Returns a view of the Eigen sparse matrix mat as Cholmod sparse matrix.

The data are not copied but shared.

◆ viewAsCholmod() [2/3]

template<typename Derived >
cholmod_dense Eigen::viewAsCholmod ( MatrixBase< Derived > &  mat)

Returns a view of the Eigen dense matrix mat as Cholmod dense matrix.

The data are not copied but shared.

◆ viewAsCholmod() [3/3]

template<typename _Scalar , int _Options, typename _StorageIndex >
cholmod_sparse Eigen::viewAsCholmod ( Ref< SparseMatrix< _Scalar, _Options, _StorageIndex > >  mat)

Wraps the Eigen sparse matrix mat into a Cholmod sparse matrix object.

Note that the data are shared.

◆ viewAsEigen()

template<typename Scalar , int Flags, typename StorageIndex >
MappedSparseMatrix< Scalar, Flags, StorageIndex > Eigen::viewAsEigen ( cholmod_sparse cm)

Returns a view of the Cholmod sparse matrix cm as an Eigen sparse matrix.

The data are not copied but shared.

Variable Documentation

◆ Dynamic

const int Eigen::Dynamic = -1

This value means that a positive quantity (e.g., a size) is not known at compile-time, and that instead the value is stored in some runtime variable.

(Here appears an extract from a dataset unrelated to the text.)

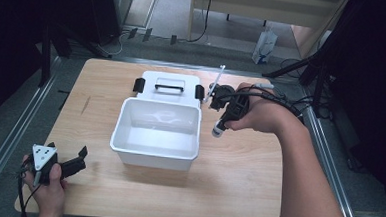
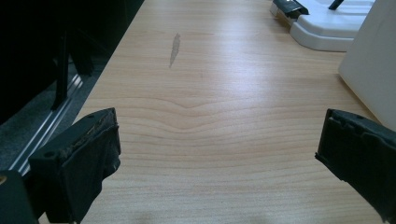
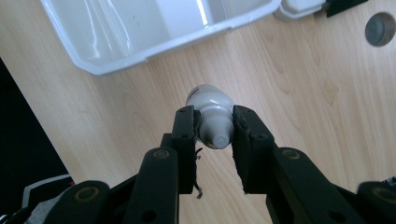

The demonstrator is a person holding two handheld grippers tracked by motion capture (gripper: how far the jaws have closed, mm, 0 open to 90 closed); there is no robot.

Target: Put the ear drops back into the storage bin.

Changing the value of Dynamic breaks the ABI, as Dynamic is often used as a template parameter for Matrix.

◆ exponents

EIGEN_DEVICE_FUNC const Eigen::ArrayBase<Derived>& Eigen::exponents
Initial value:
{
typedef typename internal::promote_scalar_arg<typename Derived::Scalar,Scalar,
EIGEN_SCALAR_BINARY_SUPPORTED(pow,Scalar,typename Derived::Scalar)>::type PromotedScalar

◆ HereditaryBits

const unsigned int Eigen::HereditaryBits
Initial value:
const unsigned int EvalBeforeNestingBit
means the expression should be evaluated by the calling expression
Definition Constants.h:70
const unsigned int RowMajorBit
for a matrix, this means that the storage order is row-major.
Definition Constants.h:66

◆ HugeCost

const int Eigen::HugeCost = 10000

This value means that the cost to evaluate an expression coefficient is either very expensive or cannot be known at compile time.

This value has to be positive to (1) simplify cost computation, and (2) allow to distinguish between a very expensive and very very expensive expressions. It thus must also be large enough to make sure unrolling won't happen and that sub expressions will be evaluated, but not too large to avoid overflow.

◆ Infinity

const int Eigen::Infinity = -1

This value means +Infinity; it is currently used only as the p parameter to MatrixBase::lpNorm<int>().

The value Infinity there means the L-infinity norm.